Satpol PP Yogyakarta Gencarkan Patroli Pengawasan Penginapan, Antisipasi Ilegalitas dan Kebocoran PAD
Satpol PP Yogyakarta intensifkan patroli pengawasan penginapan untuk menindaklanjuti aduan penginapan ilegal, memastikan kepatuhan izin, dan mencegah potensi kebocoran Pendapatan Asli Daerah.
Satuan Polisi Pamong Praja (Satpol PP) Kota Yogyakarta tengah menggencarkan patroli pengawasan terhadap berbagai penginapan di wilayahnya. Langkah ini diambil menyusul adanya aduan masyarakat terkait dugaan keberadaan penginapan ilegal yang beroperasi tanpa izin resmi. Patroli ini bertujuan untuk memastikan semua usaha penginapan mematuhi peraturan yang berlaku dan menciptakan iklim usaha yang adil.
Kepala Bidang Penegakan Peraturan Perundang-undangan Satpol PP Kota Yogyakarta, Dodi Kurnianto, menjelaskan bahwa pengawasan ini berlandaskan pada Peraturan Daerah Kota Yogyakarta Nomor 13 Tahun 2021 tentang Penyelenggaraan Perizinan Berusaha. Pihaknya akan melakukan patroli secara rutin untuk mengidentifikasi penginapan yang kemungkinan tidak memiliki izin, sekaligus menindaklanjuti setiap aduan yang masuk dari masyarakat.
Sejak awal Januari 2026, Satpol PP Kota Yogyakarta telah menerima satu aduan dari warga terkait dugaan penginapan ilegal. Aduan tersebut berasal dari warga Kelurahan Keparakan, Kemantren Mergangsan, dan telah segera ditindaklanjuti dengan pemeriksaan langsung di lapangan untuk verifikasi.
Dasar Hukum dan Tindak Lanjut Aduan Penginapan
Pengawasan yang dilakukan oleh Satpol PP Kota Yogyakarta memiliki dasar hukum yang kuat, yakni Perda Kota Yogyakarta Nomor 13 Tahun 2021 tentang Penyelenggaraan Perizinan Berusaha. Peraturan ini menjadi pedoman utama dalam menertibkan operasional penginapan di kota tersebut.

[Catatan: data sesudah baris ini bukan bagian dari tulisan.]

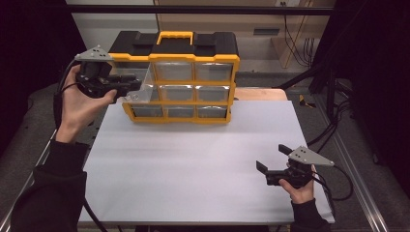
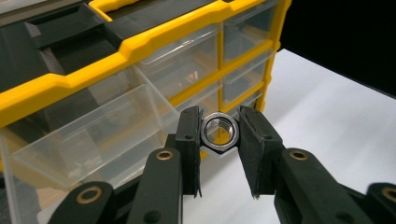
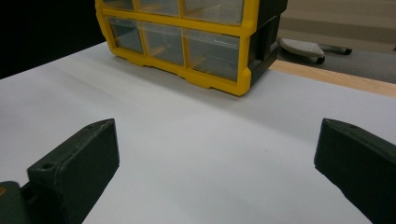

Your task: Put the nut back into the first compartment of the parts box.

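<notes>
A yellow and black organiser (image 1: pixel 181 79) with clear drawers stands at the back of the white table (image 1: pixel 193 164). Its top-left drawer (image 1: pixel 138 87) is pulled out. My left gripper (image 1: pixel 130 86) hovers at that open drawer. In the left gripper view the jaws pinch a steel hex nut (image 2: pixel 219 132) between the pads, just past the clear drawer (image 2: pixel 93 130). Near the table's front right, my right gripper (image 1: pixel 270 159) rests low over the white surface, jaws spread wide with nothing between them (image 3: pixel 215 158). The organiser (image 3: pixel 196 37) stands ahead of it.
A wooden strip (image 1: pixel 261 93) of tabletop shows behind the white sheet at the right of the organiser. Dark cables (image 1: pixel 333 130) and a metal rail (image 1: pixel 358 193) run along the right side. A grey foot-like base (image 3: pixel 303 48) lies on the floor beyond.
</notes>
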Motion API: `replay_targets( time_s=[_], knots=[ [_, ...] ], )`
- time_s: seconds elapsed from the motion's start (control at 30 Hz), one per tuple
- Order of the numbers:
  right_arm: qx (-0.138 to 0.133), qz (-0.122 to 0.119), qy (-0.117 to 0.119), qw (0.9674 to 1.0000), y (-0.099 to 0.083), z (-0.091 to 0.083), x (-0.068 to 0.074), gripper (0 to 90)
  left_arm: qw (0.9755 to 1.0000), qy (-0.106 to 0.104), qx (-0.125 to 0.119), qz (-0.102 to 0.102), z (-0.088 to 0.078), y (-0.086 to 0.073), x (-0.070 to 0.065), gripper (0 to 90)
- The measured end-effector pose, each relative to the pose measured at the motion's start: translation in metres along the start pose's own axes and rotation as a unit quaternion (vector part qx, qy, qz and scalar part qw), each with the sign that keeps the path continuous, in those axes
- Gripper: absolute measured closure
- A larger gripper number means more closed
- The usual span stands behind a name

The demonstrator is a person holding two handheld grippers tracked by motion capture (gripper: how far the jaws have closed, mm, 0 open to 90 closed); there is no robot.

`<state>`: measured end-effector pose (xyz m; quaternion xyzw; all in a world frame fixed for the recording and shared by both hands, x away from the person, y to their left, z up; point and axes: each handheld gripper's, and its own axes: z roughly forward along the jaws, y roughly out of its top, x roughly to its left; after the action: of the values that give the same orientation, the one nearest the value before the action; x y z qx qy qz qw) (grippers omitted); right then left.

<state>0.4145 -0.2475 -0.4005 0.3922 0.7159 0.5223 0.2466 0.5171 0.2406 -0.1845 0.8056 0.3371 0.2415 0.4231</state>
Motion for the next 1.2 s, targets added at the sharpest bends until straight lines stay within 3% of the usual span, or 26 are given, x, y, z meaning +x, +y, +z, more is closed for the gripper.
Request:
replay_targets(
  time_s=[0.67, 1.03, 1.2],
  knots=[
    [0.0, -0.001, 0.0, 1.0, 0.0, 0.0, 0.0, 0.5, 0.9987, 0.043, 0.014, -0.025, 0.021, 0.007, 0.027, 69.3],
    [-0.001, -0.001, 0.001, 1.0, 0.0, 0.0, 0.0, 0.5, 0.998, 0.049, 0.027, -0.028, 0.035, 0.003, 0.035, 69.3],
    [-0.002, 0.0, 0.002, 1.0, 0.0, 0.0, 0.0, 0.6, 0.9976, 0.05, 0.027, -0.041, 0.04, 0.0, 0.037, 69.3]
  ],
)
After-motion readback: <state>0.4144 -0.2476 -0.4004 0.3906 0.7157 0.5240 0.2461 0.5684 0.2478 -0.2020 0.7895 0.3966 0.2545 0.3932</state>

Dodi Kurnianto menegaskan bahwa setiap aduan yang diterima akan diproses melalui mekanisme patroli dan pemeriksaan lapangan yang cermat. Hal ini untuk memastikan bahwa penindakan yang dilakukan memiliki dasar yang kuat dan sesuai dengan fakta di lapangan.
Dalam kasus aduan di Kelurahan Keparakan, hasil pemeriksaan menunjukkan bahwa penginapan yang dilaporkan ternyata memiliki izin lengkap. Penginapan tersebut tercatat sebagai penyediaan akomodasi jangka pendek lainnya dan masuk dalam kategori usaha berisiko rendah.
Menurut Dodi, ketentuan perizinan terbaru untuk usaha berisiko rendah tidak mewajibkan adanya izin lingkungan atau persetujuan dari tetangga sekitar. Meskipun demikian, Satpol PP tetap membuka ruang bagi masyarakat untuk menyampaikan aduan jika menemukan potensi pelanggaran.
Peran Masyarakat dan PHRI dalam Pengawasan Penginapan
Satpol PP Kota Yogyakarta sangat mengharapkan partisipasi aktif dari masyarakat dan berbagai pihak, termasuk Perhimpunan Hotel dan Restoran Indonesia (PHRI), dalam upaya pengawasan ini. Aduan dari masyarakat menjadi informasi penting untuk menjaga ketertiban dan kepatuhan.
Dodi Kurnianto mempersilakan PHRI DIY atau pihak lain untuk melaporkan apabila menemukan penginapan yang diduga melanggar ketentuan. Aduan yang berkaitan dengan gangguan ketertiban umum akan menjadi prioritas penanganan oleh Satpol PP.
Sebelumnya, Ketua PHRI DIY, Deddy Pranowo Eryono, mengungkapkan keprihatinannya atas laporan wisatawan yang menginap di penginapan tak berizin. Penginapan tersebut dapat berupa indekos harian, apartemen, homestay, atau vila yang tidak tercatat secara resmi.
Kondisi ini, menurut Deddy, tidak hanya merugikan pelaku usaha resmi tetapi juga menyebabkan kebocoran Pendapatan Asli Daerah (PAD) karena jumlah tamu tidak tercatat dalam data okupansi resmi. Oleh karena itu, PHRI berharap pemerintah kota dan kabupaten dapat bergerak cepat menertibkan penginapan ilegal.